Once you find the line containing "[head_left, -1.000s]" in the data below, copy it and each following line exactly, up to and including the line containing "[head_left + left", and nothing else.

Source data:
....
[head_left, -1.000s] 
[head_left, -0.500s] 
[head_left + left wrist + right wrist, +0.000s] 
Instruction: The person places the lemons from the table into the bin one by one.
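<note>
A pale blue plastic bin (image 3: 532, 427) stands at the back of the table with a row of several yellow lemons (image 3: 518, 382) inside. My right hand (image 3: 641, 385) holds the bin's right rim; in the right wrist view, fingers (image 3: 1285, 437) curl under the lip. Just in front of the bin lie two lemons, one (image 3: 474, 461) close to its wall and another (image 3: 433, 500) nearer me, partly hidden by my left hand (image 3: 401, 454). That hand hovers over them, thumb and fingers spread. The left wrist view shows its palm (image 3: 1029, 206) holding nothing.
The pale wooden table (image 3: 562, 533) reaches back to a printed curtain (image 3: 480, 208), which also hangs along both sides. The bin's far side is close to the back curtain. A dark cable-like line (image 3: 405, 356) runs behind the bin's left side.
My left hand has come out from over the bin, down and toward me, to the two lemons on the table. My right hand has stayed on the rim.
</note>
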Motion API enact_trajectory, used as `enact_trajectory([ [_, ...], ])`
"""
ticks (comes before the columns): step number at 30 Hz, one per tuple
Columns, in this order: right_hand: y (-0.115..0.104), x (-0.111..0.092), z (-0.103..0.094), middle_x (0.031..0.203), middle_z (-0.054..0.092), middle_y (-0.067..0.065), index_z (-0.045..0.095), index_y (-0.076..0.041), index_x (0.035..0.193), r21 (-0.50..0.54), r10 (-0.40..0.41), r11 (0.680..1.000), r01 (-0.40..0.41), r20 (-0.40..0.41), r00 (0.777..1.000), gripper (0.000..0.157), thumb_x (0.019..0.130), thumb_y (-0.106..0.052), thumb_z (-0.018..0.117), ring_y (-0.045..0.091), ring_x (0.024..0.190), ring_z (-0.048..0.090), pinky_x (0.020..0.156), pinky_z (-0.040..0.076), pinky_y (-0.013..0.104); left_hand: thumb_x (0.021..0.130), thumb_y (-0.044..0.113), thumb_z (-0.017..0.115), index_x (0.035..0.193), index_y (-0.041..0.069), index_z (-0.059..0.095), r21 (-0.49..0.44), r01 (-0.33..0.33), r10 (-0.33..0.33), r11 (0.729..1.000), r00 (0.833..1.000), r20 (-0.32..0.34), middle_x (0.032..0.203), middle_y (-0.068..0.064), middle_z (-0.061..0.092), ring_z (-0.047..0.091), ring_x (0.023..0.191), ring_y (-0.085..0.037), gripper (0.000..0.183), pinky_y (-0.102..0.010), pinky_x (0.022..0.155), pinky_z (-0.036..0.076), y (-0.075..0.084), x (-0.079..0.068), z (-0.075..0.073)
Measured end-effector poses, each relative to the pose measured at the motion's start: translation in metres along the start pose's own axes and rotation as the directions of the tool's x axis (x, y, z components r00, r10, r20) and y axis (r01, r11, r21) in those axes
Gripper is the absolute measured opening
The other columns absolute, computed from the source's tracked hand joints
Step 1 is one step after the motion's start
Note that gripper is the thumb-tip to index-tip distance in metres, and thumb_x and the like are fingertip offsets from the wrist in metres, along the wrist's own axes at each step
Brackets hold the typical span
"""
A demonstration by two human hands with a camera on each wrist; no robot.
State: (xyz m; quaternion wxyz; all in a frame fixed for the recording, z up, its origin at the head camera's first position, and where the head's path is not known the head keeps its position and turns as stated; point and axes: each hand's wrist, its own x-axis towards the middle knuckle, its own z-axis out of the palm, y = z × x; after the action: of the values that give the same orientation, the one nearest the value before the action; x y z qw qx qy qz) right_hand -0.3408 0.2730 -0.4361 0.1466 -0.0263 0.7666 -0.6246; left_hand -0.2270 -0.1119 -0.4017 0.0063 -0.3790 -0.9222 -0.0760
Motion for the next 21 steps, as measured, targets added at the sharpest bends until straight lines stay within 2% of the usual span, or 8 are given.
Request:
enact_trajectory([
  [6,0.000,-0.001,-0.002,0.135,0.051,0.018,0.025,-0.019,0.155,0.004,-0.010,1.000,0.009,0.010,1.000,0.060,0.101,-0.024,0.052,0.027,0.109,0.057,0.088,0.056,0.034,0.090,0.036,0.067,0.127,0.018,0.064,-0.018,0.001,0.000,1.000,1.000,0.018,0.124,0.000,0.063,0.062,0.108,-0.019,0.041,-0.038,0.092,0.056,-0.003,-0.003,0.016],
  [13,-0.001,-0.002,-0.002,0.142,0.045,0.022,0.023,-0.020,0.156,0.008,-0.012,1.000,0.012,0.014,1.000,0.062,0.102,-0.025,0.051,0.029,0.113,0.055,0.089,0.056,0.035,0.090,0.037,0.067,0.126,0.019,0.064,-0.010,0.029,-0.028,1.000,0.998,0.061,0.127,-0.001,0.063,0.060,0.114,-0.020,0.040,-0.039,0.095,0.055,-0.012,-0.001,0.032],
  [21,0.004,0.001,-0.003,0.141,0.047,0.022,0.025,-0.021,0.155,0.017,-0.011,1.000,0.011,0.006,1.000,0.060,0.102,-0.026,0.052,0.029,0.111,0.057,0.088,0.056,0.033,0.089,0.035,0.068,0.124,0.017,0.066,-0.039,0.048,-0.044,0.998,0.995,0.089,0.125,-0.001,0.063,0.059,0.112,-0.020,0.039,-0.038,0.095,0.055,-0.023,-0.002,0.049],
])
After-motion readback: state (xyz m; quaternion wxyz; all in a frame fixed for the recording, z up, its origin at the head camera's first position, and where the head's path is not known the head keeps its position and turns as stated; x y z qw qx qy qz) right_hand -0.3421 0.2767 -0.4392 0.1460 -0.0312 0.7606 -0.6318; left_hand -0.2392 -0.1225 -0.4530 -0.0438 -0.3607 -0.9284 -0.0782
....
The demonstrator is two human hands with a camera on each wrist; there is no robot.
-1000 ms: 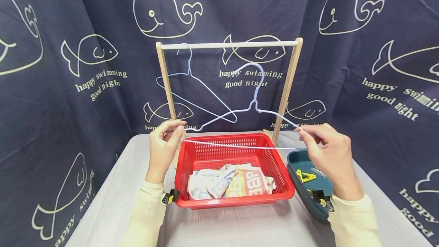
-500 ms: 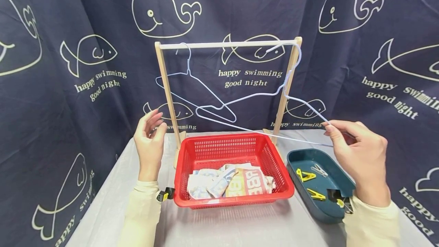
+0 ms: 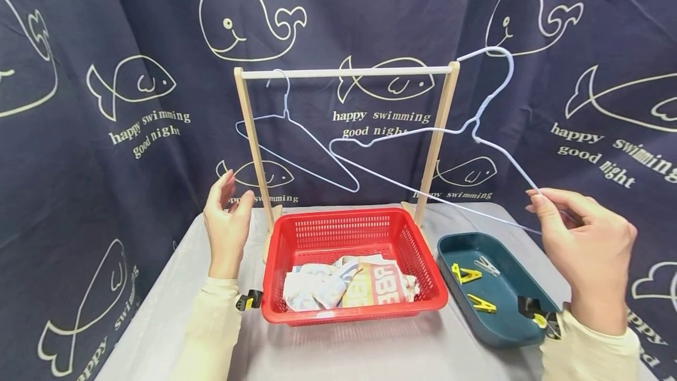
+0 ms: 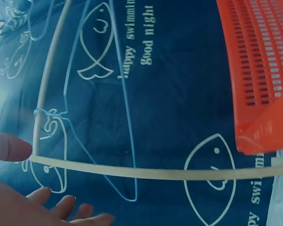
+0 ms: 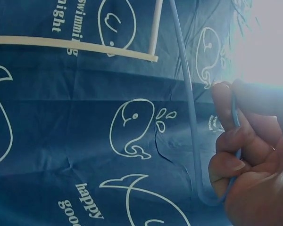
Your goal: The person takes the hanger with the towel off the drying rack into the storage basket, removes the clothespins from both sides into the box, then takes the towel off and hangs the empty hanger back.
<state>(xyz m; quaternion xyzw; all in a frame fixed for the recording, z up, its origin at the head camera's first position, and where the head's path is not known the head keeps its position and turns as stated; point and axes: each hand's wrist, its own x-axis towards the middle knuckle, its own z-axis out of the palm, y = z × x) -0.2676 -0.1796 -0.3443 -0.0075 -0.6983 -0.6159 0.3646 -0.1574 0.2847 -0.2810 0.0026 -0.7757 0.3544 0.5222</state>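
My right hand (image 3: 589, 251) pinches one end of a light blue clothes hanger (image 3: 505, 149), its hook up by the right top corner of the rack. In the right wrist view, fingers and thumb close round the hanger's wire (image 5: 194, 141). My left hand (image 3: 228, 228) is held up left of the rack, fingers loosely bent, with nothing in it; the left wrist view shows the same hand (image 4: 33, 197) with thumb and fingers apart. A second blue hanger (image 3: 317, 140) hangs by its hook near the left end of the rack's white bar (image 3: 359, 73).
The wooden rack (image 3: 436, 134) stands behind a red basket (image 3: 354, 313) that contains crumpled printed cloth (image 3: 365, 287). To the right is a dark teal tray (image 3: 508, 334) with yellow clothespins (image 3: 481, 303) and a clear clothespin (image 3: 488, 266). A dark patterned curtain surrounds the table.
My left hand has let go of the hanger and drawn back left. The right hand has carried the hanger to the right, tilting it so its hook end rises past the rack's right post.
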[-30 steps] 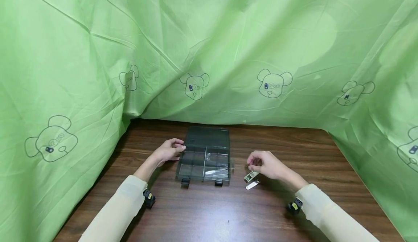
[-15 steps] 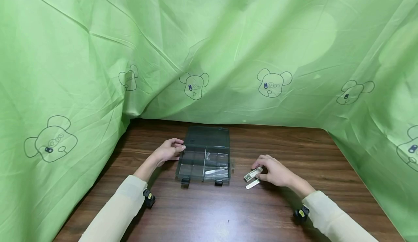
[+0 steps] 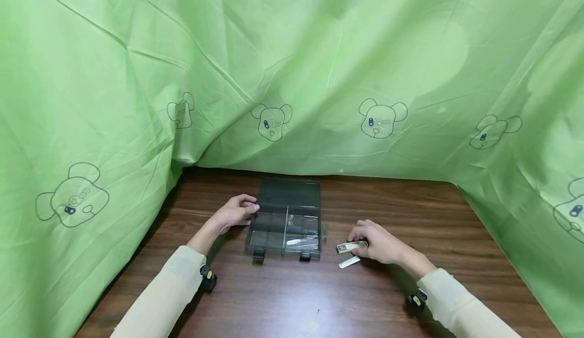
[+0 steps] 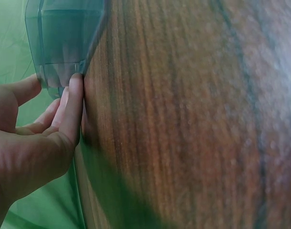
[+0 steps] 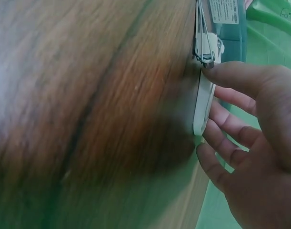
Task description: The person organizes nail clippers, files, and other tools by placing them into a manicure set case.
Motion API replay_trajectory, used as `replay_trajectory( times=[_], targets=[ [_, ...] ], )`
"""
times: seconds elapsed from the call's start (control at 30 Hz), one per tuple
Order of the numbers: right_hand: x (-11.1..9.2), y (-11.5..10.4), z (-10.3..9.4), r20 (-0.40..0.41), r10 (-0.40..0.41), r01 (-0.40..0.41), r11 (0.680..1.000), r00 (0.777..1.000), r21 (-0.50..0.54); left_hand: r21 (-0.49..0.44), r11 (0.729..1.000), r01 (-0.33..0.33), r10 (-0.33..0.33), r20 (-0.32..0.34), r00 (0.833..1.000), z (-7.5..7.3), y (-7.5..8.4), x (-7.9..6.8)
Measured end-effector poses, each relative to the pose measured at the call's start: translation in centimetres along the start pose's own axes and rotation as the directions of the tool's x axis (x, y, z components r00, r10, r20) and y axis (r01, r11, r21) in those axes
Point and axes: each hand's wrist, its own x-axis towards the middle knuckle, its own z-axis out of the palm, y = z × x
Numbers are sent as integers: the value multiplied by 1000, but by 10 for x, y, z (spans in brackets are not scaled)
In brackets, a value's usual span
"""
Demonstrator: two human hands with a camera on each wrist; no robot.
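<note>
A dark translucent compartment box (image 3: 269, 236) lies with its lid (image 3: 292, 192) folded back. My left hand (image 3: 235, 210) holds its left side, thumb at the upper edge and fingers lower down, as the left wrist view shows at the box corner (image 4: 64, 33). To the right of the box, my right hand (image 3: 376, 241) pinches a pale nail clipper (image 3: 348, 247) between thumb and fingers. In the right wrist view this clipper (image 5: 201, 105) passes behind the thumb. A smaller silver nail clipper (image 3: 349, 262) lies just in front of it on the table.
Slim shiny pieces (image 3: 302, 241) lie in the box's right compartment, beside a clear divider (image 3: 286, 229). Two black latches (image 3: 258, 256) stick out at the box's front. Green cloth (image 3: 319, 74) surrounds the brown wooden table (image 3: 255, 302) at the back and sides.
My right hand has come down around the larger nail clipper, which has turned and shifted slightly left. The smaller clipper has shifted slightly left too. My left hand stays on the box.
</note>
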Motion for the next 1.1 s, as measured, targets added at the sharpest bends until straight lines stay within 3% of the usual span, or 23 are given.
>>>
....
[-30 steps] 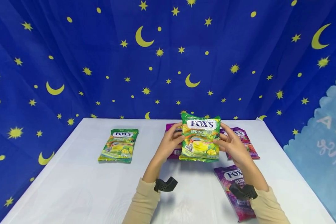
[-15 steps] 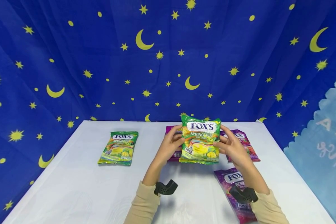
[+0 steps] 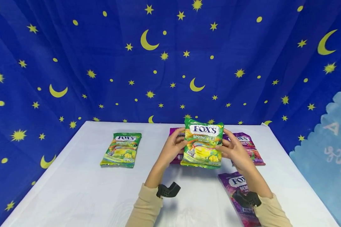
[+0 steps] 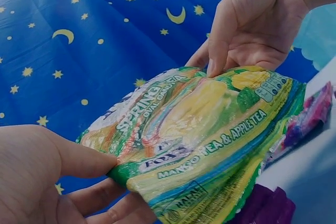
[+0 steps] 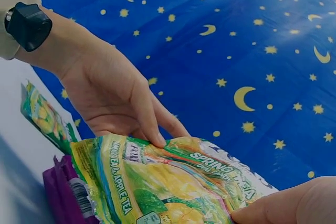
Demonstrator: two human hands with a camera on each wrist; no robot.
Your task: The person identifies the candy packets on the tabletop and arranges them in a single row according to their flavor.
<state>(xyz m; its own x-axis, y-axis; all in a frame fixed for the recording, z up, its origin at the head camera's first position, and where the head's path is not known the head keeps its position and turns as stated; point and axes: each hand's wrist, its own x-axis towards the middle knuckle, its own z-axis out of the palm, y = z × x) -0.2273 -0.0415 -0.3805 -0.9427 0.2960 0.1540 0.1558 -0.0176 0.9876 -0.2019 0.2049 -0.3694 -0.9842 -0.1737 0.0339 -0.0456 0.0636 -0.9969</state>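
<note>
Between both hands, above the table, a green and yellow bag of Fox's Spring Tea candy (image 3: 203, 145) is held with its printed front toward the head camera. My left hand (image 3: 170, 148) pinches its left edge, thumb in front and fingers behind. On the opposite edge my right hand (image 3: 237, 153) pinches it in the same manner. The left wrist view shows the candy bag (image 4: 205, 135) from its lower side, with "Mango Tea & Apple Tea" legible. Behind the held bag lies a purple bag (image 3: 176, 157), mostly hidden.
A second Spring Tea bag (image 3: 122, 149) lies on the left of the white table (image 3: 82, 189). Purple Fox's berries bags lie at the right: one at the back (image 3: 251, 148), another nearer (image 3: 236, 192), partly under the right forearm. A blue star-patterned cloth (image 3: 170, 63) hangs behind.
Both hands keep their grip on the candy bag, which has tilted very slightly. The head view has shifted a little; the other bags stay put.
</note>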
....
_Final answer:_
[head_left, -1.000s] 
[head_left, -0.500s] 
[head_left + left wrist + right wrist, +0.000s] 

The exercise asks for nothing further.